▶ Problem statement
In the data below, the answer is the run of lines from the line containing "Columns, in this" through the line containing "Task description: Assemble", both included; print it exactly and nothing else.

....................

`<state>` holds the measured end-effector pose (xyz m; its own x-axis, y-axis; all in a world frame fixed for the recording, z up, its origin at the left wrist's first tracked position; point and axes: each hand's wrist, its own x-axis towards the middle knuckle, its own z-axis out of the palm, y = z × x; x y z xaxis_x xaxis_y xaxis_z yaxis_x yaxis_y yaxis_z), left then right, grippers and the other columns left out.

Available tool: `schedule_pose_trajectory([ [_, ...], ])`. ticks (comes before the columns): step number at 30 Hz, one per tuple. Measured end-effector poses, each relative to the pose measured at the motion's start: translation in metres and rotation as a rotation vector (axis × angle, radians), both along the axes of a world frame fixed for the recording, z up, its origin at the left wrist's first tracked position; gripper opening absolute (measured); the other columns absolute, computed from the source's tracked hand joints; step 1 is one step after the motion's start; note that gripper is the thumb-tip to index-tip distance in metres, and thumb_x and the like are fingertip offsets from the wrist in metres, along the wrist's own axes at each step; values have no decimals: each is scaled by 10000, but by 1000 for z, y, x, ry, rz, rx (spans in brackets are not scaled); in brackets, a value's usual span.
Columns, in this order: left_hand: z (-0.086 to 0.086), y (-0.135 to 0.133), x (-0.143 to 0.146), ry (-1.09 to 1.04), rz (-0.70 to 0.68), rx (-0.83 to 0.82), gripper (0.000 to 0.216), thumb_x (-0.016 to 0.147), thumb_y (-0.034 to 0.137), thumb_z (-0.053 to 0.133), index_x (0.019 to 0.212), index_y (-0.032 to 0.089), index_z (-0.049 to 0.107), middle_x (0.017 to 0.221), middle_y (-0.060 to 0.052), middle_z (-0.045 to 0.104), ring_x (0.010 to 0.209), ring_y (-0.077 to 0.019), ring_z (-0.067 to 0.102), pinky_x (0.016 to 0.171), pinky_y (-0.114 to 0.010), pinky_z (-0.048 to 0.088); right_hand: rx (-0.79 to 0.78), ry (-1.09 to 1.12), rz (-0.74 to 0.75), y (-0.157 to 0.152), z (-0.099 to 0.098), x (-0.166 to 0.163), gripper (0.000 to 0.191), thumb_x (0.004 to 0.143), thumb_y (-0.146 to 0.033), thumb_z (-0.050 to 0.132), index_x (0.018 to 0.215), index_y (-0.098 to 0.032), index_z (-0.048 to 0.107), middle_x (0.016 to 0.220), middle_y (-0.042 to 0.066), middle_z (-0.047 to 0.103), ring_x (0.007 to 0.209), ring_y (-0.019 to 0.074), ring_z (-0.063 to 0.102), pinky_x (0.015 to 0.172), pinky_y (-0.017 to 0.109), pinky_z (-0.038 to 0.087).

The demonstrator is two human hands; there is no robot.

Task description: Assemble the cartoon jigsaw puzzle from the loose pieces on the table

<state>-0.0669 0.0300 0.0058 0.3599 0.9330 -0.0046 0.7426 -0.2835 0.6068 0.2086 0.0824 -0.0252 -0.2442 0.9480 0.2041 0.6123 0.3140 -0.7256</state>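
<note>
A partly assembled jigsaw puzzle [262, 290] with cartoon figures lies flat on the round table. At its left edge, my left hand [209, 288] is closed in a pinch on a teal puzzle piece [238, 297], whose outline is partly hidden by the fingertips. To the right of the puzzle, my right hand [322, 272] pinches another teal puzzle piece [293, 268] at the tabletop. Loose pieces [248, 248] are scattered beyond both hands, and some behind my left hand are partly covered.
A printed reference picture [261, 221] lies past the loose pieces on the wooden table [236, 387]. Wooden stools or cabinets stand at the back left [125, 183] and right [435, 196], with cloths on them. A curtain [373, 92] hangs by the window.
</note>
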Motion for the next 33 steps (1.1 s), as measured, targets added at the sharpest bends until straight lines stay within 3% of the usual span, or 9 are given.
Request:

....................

▶ Exercise solution
Columns, in this order: left_hand: z (-0.086 to 0.086), y (-0.135 to 0.133), x (-0.143 to 0.146), ry (-1.09 to 1.04), rz (-0.70 to 0.68), rx (-0.83 to 0.82), gripper (0.000 to 0.216), thumb_x (-0.016 to 0.147), thumb_y (-0.034 to 0.137), thumb_z (-0.053 to 0.133), index_x (0.019 to 0.212), index_y (-0.032 to 0.089), index_z (-0.049 to 0.107), middle_x (0.017 to 0.221), middle_y (-0.060 to 0.052), middle_z (-0.045 to 0.104), ring_x (0.010 to 0.209), ring_y (-0.077 to 0.019), ring_z (-0.067 to 0.102), pinky_x (0.016 to 0.171), pinky_y (-0.114 to 0.010), pinky_z (-0.048 to 0.088); right_hand: rx (-0.79 to 0.78), ry (-1.09 to 1.12), rz (-0.74 to 0.75), y (-0.157 to 0.152), z (-0.099 to 0.098), x (-0.166 to 0.163), gripper (0.000 to 0.191), thumb_x (0.004 to 0.143), thumb_y (-0.146 to 0.033), thumb_z (-0.050 to 0.132), index_x (0.018 to 0.215), index_y (-0.098 to 0.032), index_z (-0.048 to 0.107), middle_x (0.016 to 0.220), middle_y (-0.042 to 0.066), middle_z (-0.047 to 0.103), ring_x (0.007 to 0.209), ring_y (-0.019 to 0.074), ring_z (-0.063 to 0.102), pinky_x (0.015 to 0.172), pinky_y (-0.017 to 0.109), pinky_z (-0.038 to 0.087).

The demonstrator is two human hands; there is no robot.

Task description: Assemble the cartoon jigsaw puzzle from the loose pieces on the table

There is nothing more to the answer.